ROME - Work on an underwater dam to try to save the lagoon city of Venice from floods will go ahead, Prime Minister Silvio Berlusconi said on Wednesday, after mounting calls for it to be halted because of environmental damage.

 


Work on the project known as Mose, Italian for Moses, began in 2003. Designers hope the construction of underwater barriers will protect the fragile canal city from the ravages of the sea.

"The last doubts have vanished. The Mose will be made," Berlusconi told reporters following a meeting on the project after Venice's mayor asked for it to be stopped altogether.

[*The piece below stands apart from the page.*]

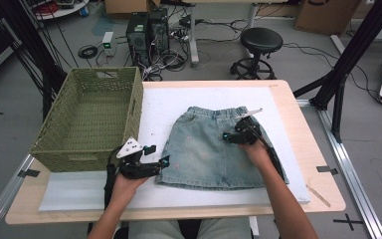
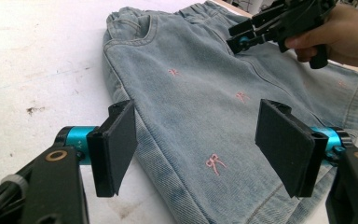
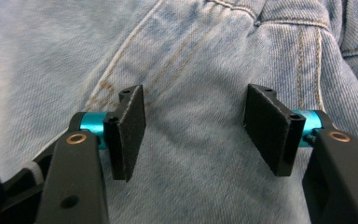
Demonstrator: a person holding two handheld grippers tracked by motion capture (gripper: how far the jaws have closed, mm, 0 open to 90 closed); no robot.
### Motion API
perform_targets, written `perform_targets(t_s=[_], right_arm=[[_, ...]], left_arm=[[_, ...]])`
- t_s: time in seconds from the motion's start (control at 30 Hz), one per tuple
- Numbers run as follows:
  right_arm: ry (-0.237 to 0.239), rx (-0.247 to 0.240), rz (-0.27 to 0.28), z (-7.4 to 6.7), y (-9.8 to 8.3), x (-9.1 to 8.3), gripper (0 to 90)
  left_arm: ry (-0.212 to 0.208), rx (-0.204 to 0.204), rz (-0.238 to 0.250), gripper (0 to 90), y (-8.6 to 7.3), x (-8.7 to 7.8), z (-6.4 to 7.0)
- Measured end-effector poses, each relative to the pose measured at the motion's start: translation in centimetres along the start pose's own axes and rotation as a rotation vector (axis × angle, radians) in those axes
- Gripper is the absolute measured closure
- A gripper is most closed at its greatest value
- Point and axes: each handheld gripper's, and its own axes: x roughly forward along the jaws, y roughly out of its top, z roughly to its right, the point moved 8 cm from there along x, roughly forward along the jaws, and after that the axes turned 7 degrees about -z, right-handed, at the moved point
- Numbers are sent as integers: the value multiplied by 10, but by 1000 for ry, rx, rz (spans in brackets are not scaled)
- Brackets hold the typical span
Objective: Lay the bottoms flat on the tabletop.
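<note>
A light blue denim skirt [image 1: 209, 144] with small pink bows lies flat on the white mat, waistband away from me. My left gripper [image 1: 158, 155] hovers at the skirt's lower left corner, jaws open; in the left gripper view [image 2: 196, 140] the hem [image 2: 186, 196] lies between the pads without being pinched. My right gripper [image 1: 227, 137] is over the skirt's upper right part near the pocket, also open. In the right gripper view [image 3: 193, 126] its pads stand apart just above the denim [image 3: 196, 154] and pocket seam [image 3: 121, 70].
A green woven basket [image 1: 92, 119] stands on the table's left side, beside the mat [image 1: 164, 104]. The wooden table edge [image 1: 323, 164] runs to the right. A stool [image 1: 259, 42] and computer towers [image 1: 146, 30] stand on the floor beyond the table.
</note>
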Motion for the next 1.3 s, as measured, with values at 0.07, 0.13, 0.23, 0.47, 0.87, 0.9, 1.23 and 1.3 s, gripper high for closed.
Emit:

The project envisages the construction of 78 flood barriers, 20 metres (65 feet) wide and up to 28 metres (92 feet) high, that will be fixed to the bed of the sea at points where Venice's lagoon meets the Adriatic. Recalling the biblical Moses, whom God helped to part the Red Sea, Mose is expected to be able to hold back the Adriatic's flood waters by 2011 and banish the possibility of Venice sinking beneath the waves of the lagoon.

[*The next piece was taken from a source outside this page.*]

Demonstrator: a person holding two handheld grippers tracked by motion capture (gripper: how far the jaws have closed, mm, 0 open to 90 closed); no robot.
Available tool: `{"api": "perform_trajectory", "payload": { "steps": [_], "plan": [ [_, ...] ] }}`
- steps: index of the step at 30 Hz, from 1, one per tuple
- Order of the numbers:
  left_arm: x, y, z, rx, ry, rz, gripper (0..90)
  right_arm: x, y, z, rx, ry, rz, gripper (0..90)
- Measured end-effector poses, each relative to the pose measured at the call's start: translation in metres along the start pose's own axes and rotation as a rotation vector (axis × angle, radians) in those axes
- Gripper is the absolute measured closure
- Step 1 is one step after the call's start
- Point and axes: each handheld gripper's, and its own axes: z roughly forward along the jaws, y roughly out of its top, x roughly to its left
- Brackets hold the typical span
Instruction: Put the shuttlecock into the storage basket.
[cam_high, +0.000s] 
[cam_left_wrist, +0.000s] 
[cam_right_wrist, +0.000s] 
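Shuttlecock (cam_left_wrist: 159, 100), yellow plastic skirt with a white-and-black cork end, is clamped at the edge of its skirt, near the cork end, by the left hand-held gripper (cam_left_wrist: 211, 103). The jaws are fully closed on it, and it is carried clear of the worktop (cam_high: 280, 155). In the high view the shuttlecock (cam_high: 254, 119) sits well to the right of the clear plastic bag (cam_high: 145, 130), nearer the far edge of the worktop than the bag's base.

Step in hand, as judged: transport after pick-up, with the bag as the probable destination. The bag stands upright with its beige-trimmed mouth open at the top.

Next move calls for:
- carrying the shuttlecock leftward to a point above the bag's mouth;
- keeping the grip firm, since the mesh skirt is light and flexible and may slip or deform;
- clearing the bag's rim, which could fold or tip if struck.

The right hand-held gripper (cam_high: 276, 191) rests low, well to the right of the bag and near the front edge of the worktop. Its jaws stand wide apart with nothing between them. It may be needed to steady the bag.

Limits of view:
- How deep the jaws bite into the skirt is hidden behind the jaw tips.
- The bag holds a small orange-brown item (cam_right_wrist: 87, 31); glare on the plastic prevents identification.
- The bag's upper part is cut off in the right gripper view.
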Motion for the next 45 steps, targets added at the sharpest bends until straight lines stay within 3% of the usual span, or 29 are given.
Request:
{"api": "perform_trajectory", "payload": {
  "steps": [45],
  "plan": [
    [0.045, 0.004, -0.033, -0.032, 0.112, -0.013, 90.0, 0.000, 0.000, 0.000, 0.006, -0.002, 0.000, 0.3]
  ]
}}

But Venice's mayor Massimo Cacciari, supported by environmentalists and Venetian elders, had asked Berlusconi to consider other measures, arguing the barriers would cause as much damage to Venice as they prevent.

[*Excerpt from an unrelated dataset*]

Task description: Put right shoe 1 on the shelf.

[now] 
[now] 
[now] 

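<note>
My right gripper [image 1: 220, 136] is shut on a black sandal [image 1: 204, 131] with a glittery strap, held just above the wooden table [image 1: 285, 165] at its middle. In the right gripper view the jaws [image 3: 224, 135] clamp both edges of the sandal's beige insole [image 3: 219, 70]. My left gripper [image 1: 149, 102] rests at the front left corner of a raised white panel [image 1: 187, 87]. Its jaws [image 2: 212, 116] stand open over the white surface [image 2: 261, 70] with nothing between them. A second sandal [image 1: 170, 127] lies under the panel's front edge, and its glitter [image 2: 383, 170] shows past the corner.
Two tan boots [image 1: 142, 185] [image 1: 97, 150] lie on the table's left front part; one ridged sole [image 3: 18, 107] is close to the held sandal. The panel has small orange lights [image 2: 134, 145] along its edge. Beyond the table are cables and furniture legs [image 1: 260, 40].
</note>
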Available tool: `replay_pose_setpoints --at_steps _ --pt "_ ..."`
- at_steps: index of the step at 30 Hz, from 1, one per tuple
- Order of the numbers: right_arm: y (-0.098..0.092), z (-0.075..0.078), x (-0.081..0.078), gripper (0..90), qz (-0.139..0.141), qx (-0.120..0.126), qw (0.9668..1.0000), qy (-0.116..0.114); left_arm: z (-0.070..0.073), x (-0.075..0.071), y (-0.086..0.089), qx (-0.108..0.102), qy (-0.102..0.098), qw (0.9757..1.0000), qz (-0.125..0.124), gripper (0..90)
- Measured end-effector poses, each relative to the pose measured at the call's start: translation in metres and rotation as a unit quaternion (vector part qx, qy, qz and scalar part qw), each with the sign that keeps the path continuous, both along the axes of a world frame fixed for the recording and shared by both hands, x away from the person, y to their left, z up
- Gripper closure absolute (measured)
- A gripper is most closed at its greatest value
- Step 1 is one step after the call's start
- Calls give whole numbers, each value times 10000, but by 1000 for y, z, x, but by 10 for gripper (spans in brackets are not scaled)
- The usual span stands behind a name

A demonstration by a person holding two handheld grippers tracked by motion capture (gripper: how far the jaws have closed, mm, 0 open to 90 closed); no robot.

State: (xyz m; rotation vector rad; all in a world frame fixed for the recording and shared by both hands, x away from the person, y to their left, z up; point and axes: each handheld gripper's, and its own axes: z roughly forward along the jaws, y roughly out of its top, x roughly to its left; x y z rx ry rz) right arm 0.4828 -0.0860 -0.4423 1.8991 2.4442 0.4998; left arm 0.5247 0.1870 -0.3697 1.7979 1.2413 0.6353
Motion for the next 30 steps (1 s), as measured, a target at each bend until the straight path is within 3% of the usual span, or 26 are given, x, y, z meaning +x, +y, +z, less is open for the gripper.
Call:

Shutting Venice's cargo port and barring cruise liners from entering the lagoon would be more effective in controlling the waters, the World Wildlife Fund Italy said on Wednesday.

Critics have also condemned Mose's rising cost.

When building started in May 2004, officials said it would cost 2.3 billion euros ($2.8 billion). Berlusconi on Wednesday nearly doubled that to 4.3 billion euros.

Venetians have endured tides and flooding since the city was founded on a collection of marshy islands in the 15th century.

But it wasn't until 1966, when a super high-tide swamped the city, destroying the homes of some 5,000 people, that Venice's elders decided to take action.

It then took nearly four decades of planning and discussions for the first stone of the barrier to be laid, during which time the waters have risen so far that Saint Mark's Square and the Basilica are annually flooded during the winter rainy season.